Snowflake Model Registry¶
Note
The model registry API described in this topic is generally available as of package version 1.5.0.
After training a model, operationalizing the model and running inference in Snowflake starts with logging the model in the Snowflake Model Registry. The Model Registry lets you securely manage models and their metadata in Snowflake, regardless of origin and type, and makes running inference easy. The key benefits and capabilities of Snowflake Model Registry are:
Ability to store and manage model versions, model metrics, and other model metadata
Ability to serve models and run distributed inference at scale using Python, SQL, or REST API endpoints
Ability to manage model life cycle with flexible governance options and working with models from dev to prod environments
Ability to monitor model performance and drift using Snowflake ML Observability
Ability to securely manage model access with role based access control
The model registry stores machine learning models as first-class schema-level objects in Snowflake.
After you have logged a model, you can invoke its methods (equivalent to functions or stored procedures) to perform model operations, such as inference , in a Snowflake virtual warehouse, or serve the model in Snowpark Container Services for GPU-based inference.

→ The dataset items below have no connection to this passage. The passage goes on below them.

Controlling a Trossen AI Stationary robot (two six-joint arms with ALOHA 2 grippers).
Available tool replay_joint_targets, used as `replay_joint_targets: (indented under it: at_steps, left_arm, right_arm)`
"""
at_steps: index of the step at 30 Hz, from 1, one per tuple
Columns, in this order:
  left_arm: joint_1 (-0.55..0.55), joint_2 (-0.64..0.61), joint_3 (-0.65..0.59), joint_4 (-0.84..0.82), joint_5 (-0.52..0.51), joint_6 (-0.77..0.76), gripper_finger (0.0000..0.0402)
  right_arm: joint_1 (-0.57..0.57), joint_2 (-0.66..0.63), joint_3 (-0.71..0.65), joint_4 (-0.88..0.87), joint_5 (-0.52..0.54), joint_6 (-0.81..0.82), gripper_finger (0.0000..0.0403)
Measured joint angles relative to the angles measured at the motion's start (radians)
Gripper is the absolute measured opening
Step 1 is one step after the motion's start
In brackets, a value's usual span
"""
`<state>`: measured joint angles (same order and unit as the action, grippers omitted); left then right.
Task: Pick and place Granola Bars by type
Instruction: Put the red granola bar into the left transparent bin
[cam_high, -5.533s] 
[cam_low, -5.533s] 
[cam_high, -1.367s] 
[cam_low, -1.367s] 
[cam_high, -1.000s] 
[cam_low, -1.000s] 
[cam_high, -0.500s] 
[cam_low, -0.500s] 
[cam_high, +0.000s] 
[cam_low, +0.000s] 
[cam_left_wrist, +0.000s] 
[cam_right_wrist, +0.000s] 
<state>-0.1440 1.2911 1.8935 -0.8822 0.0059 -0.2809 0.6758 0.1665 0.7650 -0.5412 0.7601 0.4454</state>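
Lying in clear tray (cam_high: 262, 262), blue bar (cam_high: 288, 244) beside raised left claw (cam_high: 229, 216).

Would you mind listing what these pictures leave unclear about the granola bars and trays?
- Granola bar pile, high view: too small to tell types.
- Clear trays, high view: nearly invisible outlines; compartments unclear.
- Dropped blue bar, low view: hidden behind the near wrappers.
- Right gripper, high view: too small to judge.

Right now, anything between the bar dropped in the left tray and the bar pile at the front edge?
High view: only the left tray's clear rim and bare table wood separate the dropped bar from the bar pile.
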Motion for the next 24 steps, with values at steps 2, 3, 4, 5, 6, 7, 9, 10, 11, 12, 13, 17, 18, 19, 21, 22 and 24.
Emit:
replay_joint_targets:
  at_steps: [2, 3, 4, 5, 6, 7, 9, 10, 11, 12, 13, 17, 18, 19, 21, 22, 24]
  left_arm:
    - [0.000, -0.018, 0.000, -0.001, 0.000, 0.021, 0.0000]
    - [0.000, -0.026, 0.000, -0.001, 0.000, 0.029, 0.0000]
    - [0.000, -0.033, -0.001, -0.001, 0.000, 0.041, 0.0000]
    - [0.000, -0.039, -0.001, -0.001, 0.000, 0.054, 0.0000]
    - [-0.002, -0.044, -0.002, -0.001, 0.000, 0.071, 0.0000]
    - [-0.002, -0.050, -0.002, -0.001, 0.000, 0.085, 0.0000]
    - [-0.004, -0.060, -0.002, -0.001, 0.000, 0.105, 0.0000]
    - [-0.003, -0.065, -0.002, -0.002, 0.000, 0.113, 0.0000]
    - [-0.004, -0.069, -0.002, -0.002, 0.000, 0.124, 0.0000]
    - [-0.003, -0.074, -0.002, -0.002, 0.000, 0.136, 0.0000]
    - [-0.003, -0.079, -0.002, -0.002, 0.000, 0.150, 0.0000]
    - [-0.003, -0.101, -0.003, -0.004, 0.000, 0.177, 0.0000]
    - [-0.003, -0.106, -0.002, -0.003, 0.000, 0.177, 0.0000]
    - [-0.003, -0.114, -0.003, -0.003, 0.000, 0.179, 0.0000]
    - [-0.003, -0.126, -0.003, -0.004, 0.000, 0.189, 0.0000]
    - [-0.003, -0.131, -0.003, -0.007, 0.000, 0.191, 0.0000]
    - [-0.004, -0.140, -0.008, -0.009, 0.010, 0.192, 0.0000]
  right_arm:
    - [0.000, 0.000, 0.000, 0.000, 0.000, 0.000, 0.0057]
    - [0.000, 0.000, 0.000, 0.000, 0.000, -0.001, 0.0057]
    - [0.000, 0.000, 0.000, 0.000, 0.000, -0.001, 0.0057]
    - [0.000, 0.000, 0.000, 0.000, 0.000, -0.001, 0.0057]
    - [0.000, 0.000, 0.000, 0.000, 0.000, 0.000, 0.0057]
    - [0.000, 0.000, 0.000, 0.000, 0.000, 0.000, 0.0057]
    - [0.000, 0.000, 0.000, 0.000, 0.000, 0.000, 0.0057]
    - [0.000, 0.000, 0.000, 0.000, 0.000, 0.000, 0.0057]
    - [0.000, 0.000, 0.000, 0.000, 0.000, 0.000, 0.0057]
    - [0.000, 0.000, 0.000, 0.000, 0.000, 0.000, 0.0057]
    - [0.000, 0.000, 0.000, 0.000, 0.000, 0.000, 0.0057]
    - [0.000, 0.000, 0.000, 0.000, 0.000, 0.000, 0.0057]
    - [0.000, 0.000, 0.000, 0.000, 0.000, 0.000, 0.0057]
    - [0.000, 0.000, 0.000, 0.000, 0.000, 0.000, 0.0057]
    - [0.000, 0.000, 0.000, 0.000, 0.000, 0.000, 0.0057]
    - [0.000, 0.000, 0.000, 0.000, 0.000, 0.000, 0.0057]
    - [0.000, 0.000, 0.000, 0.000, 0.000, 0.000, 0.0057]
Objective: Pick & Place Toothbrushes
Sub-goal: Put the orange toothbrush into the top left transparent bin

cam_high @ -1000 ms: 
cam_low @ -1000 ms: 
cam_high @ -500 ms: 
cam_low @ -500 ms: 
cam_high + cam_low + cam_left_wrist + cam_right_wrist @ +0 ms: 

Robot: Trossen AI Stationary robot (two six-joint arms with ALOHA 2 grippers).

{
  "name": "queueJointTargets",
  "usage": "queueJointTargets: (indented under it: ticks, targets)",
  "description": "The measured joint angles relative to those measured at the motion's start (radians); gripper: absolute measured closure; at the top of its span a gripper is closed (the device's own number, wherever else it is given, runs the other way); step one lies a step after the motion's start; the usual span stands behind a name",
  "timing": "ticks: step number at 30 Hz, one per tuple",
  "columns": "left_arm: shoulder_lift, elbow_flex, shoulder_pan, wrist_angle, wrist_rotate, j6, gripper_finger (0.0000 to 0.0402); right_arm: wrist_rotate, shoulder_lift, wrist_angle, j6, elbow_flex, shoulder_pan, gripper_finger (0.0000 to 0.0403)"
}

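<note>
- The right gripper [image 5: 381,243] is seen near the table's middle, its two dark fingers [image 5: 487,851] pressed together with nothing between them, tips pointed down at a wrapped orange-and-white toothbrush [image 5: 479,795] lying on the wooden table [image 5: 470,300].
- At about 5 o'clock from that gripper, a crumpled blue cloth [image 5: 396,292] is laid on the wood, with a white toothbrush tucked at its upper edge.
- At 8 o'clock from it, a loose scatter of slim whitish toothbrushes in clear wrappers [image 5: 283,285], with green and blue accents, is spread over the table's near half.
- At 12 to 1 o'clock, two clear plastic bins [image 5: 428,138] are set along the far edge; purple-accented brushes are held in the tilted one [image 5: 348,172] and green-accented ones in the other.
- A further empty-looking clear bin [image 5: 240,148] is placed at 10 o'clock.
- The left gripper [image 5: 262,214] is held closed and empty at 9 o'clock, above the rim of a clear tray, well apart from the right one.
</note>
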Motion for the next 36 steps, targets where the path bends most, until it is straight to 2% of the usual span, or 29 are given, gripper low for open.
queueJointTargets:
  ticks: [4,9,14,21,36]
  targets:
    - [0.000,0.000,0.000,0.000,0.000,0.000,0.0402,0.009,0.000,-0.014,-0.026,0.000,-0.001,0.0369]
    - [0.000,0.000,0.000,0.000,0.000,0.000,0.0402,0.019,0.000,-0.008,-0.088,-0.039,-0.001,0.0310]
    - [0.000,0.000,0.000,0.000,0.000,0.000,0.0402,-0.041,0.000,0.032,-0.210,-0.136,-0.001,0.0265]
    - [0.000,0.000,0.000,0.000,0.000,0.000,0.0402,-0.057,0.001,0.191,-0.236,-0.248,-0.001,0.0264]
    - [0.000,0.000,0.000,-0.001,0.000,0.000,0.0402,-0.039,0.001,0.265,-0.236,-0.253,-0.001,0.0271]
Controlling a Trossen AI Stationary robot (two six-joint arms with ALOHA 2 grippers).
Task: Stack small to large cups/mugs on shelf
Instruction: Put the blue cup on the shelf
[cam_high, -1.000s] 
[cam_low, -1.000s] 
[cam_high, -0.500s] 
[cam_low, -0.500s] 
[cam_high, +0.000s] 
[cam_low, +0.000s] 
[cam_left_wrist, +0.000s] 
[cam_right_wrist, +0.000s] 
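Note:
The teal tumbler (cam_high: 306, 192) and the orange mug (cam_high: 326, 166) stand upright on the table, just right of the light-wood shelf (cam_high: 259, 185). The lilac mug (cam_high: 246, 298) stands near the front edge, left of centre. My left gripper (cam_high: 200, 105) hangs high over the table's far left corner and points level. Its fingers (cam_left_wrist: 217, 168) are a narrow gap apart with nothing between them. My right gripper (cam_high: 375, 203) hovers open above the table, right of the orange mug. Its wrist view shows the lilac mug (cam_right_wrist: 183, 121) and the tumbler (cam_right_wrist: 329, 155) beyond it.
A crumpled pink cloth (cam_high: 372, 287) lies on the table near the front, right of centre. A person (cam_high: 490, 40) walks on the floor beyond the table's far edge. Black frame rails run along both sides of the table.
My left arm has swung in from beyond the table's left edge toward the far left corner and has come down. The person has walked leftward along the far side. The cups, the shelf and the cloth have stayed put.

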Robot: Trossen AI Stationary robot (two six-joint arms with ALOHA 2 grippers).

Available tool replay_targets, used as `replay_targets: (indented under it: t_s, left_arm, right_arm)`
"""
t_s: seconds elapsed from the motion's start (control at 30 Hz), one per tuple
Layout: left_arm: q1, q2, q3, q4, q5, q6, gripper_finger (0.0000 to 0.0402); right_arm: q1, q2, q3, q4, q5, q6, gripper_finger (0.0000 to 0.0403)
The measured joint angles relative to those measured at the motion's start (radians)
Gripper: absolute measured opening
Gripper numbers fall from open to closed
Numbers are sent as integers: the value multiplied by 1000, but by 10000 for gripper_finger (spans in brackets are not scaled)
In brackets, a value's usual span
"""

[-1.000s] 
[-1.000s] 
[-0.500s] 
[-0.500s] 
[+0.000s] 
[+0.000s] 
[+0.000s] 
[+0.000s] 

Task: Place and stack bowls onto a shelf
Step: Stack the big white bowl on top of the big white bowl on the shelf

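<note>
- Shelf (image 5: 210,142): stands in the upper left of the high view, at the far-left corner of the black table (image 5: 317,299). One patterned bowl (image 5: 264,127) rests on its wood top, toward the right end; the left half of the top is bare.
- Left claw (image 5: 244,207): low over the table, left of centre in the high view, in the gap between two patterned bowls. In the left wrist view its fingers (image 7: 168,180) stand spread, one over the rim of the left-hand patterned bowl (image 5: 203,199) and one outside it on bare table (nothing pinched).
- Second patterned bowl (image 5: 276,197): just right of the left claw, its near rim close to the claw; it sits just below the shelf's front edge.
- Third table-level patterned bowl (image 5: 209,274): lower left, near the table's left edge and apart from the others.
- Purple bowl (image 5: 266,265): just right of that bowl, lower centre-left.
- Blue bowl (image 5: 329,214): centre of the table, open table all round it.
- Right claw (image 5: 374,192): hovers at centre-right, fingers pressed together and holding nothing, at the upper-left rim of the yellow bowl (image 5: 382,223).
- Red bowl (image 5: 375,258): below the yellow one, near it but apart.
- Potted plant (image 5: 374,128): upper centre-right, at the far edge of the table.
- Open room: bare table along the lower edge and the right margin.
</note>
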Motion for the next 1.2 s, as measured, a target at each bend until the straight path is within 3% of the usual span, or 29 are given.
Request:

The Snowflake Model Registry has built-in types support for the most common model types, including scikit-learn, xgboost, LightGBM, PyTorch, TensorFlow, Hugging Face pipelines, and MLFlow pyfunc models. The Model Registry is also flexible and powerful enough to support your own previously-trained models, as well as any custom processing code.
Tip
See examples of these model types with end to end workflows in Examples and Quickstarts.
The main classes in the Snowflake Model Registry Python API are:
snowflake.ml.registry.Registry: Manages models within a schema.
snowflake.ml.model.Model: Represents a model.
snowflake.ml.model.ModelVersion: Represents a version of a model.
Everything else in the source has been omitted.